Princeton Junior School teachers have posted New Jersey native, Joyce Kilmer’s, heartening “I think that I shall never see… a poem lovely as a tree” in their classrooms and now on Olivia Rainbow Gallery walls. Second-grade children wrote poems to accompany their trees.  Ryuto: “Everywhere you go/a tree will stand next to you./Appreciate Nature./Hug the tree/in amazing surprise.” Daniel reminds, “Art is a language/all 7.4 billion people understand.”  Israel writes, with his “Dripping from Heaven” – (Willow Tree), “The tree made from God/Life of Nature/Love what you have/Never give up/Love God and Love will start/dripping from Heaven.”
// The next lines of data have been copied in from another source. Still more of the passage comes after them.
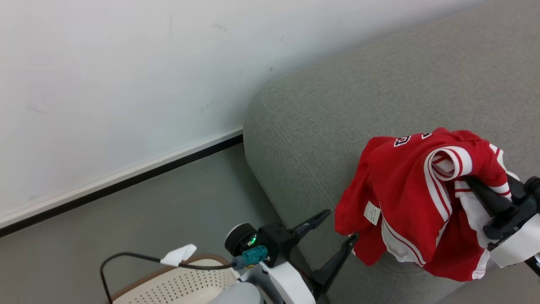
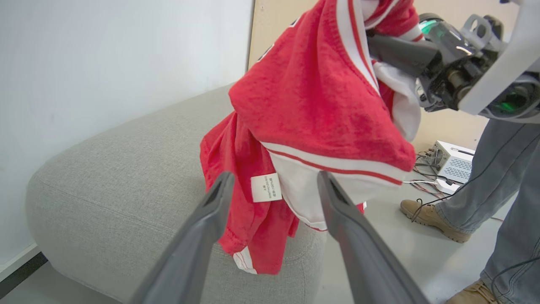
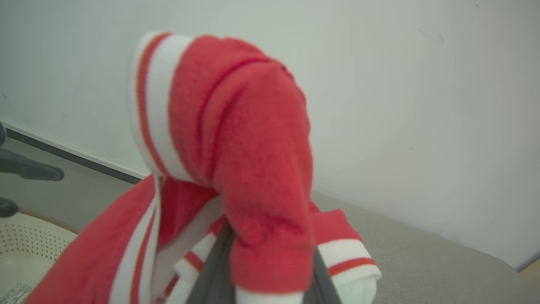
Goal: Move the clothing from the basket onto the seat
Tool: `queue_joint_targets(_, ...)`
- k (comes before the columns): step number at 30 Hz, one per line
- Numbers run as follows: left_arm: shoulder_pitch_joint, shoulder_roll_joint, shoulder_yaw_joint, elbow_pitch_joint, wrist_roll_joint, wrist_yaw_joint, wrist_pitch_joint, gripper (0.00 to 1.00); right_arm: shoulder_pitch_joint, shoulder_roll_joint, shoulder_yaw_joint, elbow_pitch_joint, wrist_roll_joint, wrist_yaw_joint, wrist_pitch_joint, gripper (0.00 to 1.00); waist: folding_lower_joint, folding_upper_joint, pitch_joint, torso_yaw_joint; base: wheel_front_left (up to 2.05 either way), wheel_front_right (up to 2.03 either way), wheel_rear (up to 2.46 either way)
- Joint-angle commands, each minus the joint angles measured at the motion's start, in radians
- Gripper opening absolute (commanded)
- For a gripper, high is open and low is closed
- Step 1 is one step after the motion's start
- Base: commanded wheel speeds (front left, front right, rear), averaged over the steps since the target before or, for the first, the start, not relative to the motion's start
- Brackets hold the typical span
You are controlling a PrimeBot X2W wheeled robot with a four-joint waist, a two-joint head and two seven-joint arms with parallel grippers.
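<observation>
The red jersey with white striped trim hangs in a bunch from my right gripper, which is shut on it, fingertips buried in the cloth. Its lower folds droop over the front corner of the grey sofa. In the right wrist view the jersey drapes over both dark fingers. My left gripper stands open just left of the hanging cloth, holding nothing. In the left wrist view its fingers frame the jersey's white label. The cream basket sits at the lower left, behind the left arm.
A white wall with a dark baseboard runs behind the sofa's end. A person's legs and tan shoes stand on the floor to the right of the sofa, near a white box with cables.
</observation>
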Motion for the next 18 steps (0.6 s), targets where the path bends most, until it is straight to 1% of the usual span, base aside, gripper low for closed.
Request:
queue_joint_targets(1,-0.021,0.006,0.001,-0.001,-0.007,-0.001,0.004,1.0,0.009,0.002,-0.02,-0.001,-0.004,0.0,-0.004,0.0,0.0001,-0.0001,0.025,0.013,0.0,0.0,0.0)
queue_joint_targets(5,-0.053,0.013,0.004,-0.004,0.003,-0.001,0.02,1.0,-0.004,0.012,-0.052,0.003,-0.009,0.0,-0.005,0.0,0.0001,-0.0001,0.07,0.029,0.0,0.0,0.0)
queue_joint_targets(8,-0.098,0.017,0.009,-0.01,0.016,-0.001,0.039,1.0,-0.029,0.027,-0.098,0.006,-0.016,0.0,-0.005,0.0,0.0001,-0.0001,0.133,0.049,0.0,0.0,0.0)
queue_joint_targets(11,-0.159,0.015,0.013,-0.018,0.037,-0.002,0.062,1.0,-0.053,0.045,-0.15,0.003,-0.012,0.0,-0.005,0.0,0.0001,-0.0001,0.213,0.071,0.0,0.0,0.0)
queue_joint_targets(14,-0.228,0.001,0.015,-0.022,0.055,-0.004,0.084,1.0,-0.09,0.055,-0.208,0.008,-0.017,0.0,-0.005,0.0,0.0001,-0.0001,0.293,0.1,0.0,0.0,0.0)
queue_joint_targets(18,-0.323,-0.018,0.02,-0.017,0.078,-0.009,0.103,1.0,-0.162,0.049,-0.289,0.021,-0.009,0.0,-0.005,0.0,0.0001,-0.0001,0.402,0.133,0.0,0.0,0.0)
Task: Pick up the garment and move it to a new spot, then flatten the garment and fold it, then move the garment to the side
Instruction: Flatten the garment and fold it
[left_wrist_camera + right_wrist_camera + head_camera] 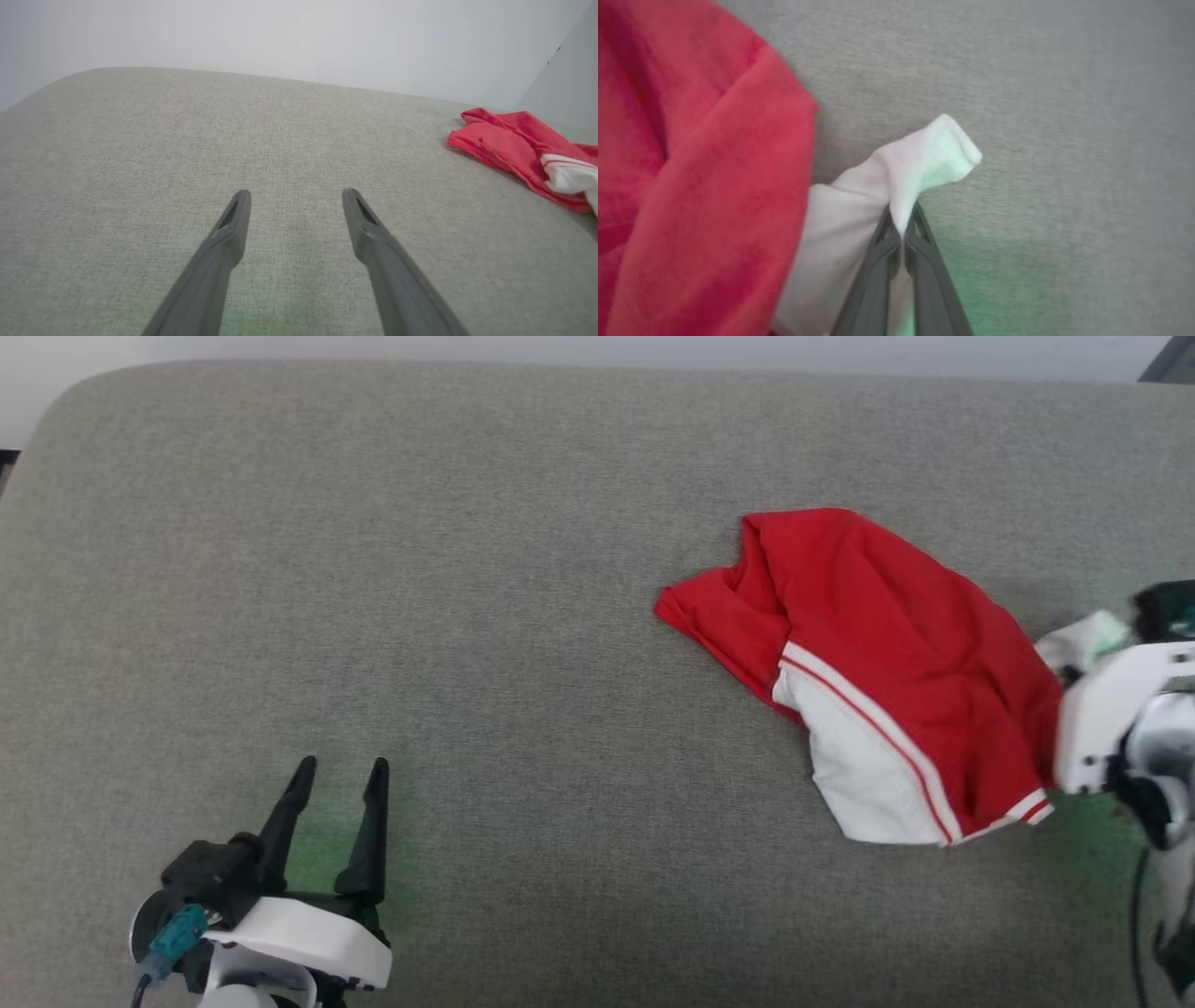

Princeton Junior School teachers reveal that their pre-K through 5th-grade boys and girls chose bright markers and pastels in order to re-create kaleidoscopic effects of Ms. Mitchell’s aesthetic choices.  Children’s illustrator/author, Greg Pizzoli, author of Crunch, the Shy Dinosaur, had recently visited the school.  He revealed that he often hides images inside the pages of his books.  Visitors to the Olivia Rainbow exhibition are urged to “look closely and you might see a dinosaur or two peering out from behind a tree.”  Each grade level chose a different approach – Fourth Graders focusing on moods and emotions evoked by being with trees.  Fifth Graders turned to scientific leaf comparisons and contrasts.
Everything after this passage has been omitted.